About this task: In the records that follow, find the line with "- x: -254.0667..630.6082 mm"; from there, retype every line exactly through the line with "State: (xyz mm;", which also belongs to the answer.

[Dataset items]
*** Block opens ***

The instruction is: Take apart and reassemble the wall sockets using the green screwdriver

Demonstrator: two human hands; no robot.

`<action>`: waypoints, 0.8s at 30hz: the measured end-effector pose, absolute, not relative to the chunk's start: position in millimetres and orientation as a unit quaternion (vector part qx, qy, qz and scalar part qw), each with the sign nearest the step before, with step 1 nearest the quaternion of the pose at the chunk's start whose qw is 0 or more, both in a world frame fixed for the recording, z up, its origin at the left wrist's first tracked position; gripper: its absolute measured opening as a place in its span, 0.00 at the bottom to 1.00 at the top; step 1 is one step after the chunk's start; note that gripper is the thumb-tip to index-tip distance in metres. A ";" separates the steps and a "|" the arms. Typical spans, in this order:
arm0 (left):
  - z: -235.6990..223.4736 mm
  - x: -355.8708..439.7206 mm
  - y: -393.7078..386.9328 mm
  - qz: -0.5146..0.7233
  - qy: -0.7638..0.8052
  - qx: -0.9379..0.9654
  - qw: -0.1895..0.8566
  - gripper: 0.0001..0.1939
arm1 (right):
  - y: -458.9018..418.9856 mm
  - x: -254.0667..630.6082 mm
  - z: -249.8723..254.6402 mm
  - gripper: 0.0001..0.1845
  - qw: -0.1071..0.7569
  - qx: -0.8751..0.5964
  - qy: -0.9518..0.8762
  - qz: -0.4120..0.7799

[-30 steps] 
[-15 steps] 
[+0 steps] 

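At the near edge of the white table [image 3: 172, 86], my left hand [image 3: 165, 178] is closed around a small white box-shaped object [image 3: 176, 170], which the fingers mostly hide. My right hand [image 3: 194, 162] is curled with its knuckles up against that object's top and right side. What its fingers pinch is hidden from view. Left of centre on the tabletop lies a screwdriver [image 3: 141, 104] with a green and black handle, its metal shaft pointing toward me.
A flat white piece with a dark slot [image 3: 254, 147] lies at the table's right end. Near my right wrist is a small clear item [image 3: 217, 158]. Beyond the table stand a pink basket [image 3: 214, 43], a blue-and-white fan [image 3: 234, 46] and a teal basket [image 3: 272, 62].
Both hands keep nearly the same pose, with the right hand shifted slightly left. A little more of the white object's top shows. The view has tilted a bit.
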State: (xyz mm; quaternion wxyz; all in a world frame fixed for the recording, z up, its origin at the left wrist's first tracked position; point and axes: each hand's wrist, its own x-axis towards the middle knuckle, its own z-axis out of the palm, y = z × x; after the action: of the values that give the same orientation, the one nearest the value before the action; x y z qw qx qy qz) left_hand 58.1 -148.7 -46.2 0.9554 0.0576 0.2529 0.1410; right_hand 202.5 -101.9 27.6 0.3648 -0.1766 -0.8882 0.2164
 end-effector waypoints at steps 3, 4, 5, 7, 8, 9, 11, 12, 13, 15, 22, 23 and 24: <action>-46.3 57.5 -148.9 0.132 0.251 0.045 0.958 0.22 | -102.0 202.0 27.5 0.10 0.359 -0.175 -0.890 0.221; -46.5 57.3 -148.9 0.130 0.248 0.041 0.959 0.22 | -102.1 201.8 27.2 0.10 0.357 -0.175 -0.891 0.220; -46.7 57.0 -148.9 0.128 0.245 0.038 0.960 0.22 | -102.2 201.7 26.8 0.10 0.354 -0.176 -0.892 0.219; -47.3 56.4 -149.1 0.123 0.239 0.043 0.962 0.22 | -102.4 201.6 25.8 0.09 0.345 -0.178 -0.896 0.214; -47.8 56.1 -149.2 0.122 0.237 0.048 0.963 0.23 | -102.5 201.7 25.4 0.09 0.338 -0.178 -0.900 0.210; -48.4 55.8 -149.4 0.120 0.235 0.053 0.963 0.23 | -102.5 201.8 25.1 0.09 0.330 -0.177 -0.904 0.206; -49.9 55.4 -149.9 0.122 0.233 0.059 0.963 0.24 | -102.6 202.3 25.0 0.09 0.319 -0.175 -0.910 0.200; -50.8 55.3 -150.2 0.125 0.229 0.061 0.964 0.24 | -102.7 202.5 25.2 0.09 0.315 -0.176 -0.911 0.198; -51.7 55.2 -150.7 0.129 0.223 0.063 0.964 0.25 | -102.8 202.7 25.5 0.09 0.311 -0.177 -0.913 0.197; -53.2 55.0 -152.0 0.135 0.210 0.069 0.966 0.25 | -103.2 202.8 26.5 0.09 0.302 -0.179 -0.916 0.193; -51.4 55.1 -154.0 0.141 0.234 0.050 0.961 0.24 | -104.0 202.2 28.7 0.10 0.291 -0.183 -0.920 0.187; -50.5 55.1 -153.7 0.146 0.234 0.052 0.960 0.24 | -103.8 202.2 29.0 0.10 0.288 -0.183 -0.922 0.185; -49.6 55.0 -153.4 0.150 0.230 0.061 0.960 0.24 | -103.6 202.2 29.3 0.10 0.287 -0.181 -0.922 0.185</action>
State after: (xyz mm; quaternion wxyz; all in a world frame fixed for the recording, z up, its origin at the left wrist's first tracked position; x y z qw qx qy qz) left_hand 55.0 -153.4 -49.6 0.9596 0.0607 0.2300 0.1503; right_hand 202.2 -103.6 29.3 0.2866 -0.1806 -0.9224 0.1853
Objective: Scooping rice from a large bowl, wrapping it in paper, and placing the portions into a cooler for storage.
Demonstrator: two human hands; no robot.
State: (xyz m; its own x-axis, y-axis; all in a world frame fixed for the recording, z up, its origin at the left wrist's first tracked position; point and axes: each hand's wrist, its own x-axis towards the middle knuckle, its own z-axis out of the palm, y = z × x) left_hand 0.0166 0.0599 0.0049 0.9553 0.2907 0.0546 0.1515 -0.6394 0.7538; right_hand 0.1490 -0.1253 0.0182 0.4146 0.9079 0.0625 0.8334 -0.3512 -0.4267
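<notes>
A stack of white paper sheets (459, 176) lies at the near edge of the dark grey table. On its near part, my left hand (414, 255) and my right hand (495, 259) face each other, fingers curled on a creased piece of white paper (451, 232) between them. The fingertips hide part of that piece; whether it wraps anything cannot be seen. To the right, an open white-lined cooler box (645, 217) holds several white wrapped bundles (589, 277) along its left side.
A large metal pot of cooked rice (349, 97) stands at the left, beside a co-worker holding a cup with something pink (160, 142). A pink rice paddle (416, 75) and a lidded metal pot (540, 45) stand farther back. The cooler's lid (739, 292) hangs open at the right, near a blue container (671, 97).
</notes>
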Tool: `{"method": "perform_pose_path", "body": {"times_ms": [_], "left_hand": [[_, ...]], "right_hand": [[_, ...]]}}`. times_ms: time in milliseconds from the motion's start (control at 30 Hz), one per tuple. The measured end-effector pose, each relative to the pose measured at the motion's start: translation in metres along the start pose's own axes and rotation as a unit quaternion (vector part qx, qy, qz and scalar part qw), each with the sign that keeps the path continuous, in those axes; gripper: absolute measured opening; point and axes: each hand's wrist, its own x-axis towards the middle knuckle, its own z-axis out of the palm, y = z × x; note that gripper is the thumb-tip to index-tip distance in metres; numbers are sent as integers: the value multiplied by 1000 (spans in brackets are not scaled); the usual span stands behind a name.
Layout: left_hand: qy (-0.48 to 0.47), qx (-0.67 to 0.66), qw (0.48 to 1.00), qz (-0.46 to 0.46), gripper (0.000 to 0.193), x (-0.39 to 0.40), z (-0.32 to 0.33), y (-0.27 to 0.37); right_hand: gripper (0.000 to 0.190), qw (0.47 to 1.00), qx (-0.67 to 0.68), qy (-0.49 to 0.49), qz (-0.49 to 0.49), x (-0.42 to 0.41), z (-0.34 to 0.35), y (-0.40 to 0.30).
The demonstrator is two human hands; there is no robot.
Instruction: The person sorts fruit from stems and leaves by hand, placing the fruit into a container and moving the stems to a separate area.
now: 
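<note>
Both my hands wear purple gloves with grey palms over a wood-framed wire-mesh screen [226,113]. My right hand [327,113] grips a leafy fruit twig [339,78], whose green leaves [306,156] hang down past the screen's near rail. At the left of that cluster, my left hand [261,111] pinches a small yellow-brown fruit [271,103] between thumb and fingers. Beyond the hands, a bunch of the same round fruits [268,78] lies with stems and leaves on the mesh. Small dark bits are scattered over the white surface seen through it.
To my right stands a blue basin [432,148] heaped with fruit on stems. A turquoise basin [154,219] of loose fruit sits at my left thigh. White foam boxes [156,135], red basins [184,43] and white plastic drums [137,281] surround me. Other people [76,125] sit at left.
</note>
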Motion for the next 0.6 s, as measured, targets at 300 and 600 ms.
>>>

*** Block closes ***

The completed task:
  - x: -254.0667..630.6082 mm
  - z: -249.8723..254.6402 mm
  - gripper: 0.0001..0.1845
  - qw: -0.1071..0.7569
  - qx: -0.8751..0.5964
  - qy: -0.9518..0.8762
  - qz: -0.4120..0.7799

[-30 steps] 
[-15 steps] 
[+0 steps] 

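At the near edge of the white table [image 3: 172, 86], my left hand [image 3: 165, 178] is closed around a small white box-shaped object [image 3: 176, 170], which the fingers mostly hide. My right hand [image 3: 194, 162] is curled with its knuckles up against that object's top and right side. What its fingers pinch is hidden from view. Left of centre on the tabletop lies a screwdriver [image 3: 141, 104] with a green and black handle, its metal shaft pointing toward me.
A flat white piece with a dark slot [image 3: 254, 147] lies at the table's right end. Near my right wrist is a small clear item [image 3: 217, 158]. Beyond the table stand a pink basket [image 3: 214, 43], a blue-and-white fan [image 3: 234, 46] and a teal basket [image 3: 272, 62].
Both hands keep nearly the same pose, with the right hand shifted slightly left. A little more of the white object's top shows. The view has tilted a bit.
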State: (xyz mm; quaternion wxyz; all in a world frame fixed for the recording, z up, its origin at the left wrist's first tracked position; point and axes: each hand's wrist, its own x-axis towards the middle knuckle, its own z-axis out of the palm, y = z × x; after the action: of the values that give the same orientation, the one nearest the value before the action; x y z qw qx qy qz) left_hand 58.1 -148.7 -46.2 0.9554 0.0576 0.2529 0.1410; right_hand 202.5 -101.9 27.6 0.3648 -0.1766 -0.8882 0.2164

Nothing remains to be done for this exercise.